1.The Application filed 1 June 2018 be dismissed.

2.The Applicant pay the First Respondent’s costs fixed in the sum of $5,000.

Note: The form of the order is subject to the entry in the Court’s records.

Note: The Court may vary or set aside a judgment or order to remedy minor typographical or grammatical errors (r 17.05(2)(g) Federal Circuit and Family Court of Australia (Division 2) (General Federal Law) Rules 2021 (Cth)), or to record a variation to the order pursuant to r 17.05 Federal Circuit and Family Court of Australia (Division 2) (General Federal Law) Rules 2021 (Cth).

REASONS FOR JUDGMENT

HER HONOUR JUDGE C.E. KIRTON KC:

INTRODUCTION

  1. By an application filed 1 June 2018 (Application), the Applicant seeks judicial review of a decision of the Administrative Appeals Tribunal (Tribunal) dated 7 May 2018 (Tribunal’s Decision). The Tribunal affirmed a decision of a delegate (Delegate) of the First Respondent (Minister) not to grant the Applicant a Student (Temporary) (Class TU) Vocational Education and Training Sector (subclass 572) visa (Visa).
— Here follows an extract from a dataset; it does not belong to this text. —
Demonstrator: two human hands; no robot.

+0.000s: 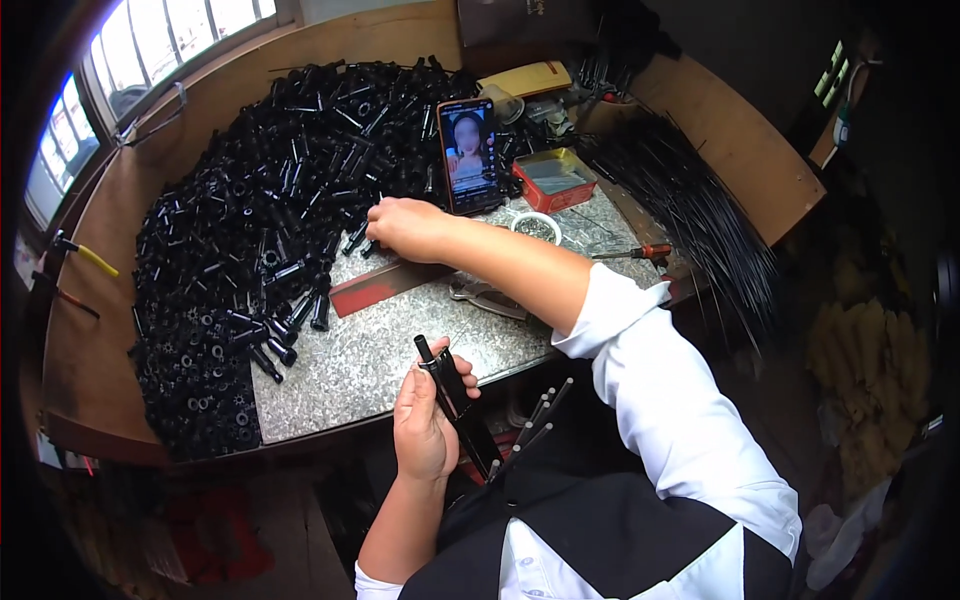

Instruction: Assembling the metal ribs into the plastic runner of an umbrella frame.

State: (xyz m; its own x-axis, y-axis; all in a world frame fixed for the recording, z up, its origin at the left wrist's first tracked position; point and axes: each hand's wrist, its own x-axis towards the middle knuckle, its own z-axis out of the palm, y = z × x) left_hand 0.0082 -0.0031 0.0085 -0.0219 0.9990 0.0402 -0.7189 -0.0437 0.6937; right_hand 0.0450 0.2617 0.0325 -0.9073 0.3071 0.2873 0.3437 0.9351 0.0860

  2. This matter was heard on 14 November 2023 and proceeded in person at the Melbourne Registry of the Court (Hearing). At the conclusion of the Hearing, judgment was reserved. These are the Reasons for Judgment in relation to the Hearing.

    ISSUES IN DISPUTE

  3. The issue in dispute in this matter is whether the Tribunal’s Decision is affected by jurisdictional error.

    SYNOPSIS

  4. The Court has determined that the Tribunal’s Decision is not affected by jurisdictional error and therefore the Application must be dismissed with costs.

    BACKGROUND

  5. The Court has before it a Court Book filed by the Minister on 24 September 2019, numbering 138 paginated pages (Court Book). The Court has reviewed the material in the Court Book in detail.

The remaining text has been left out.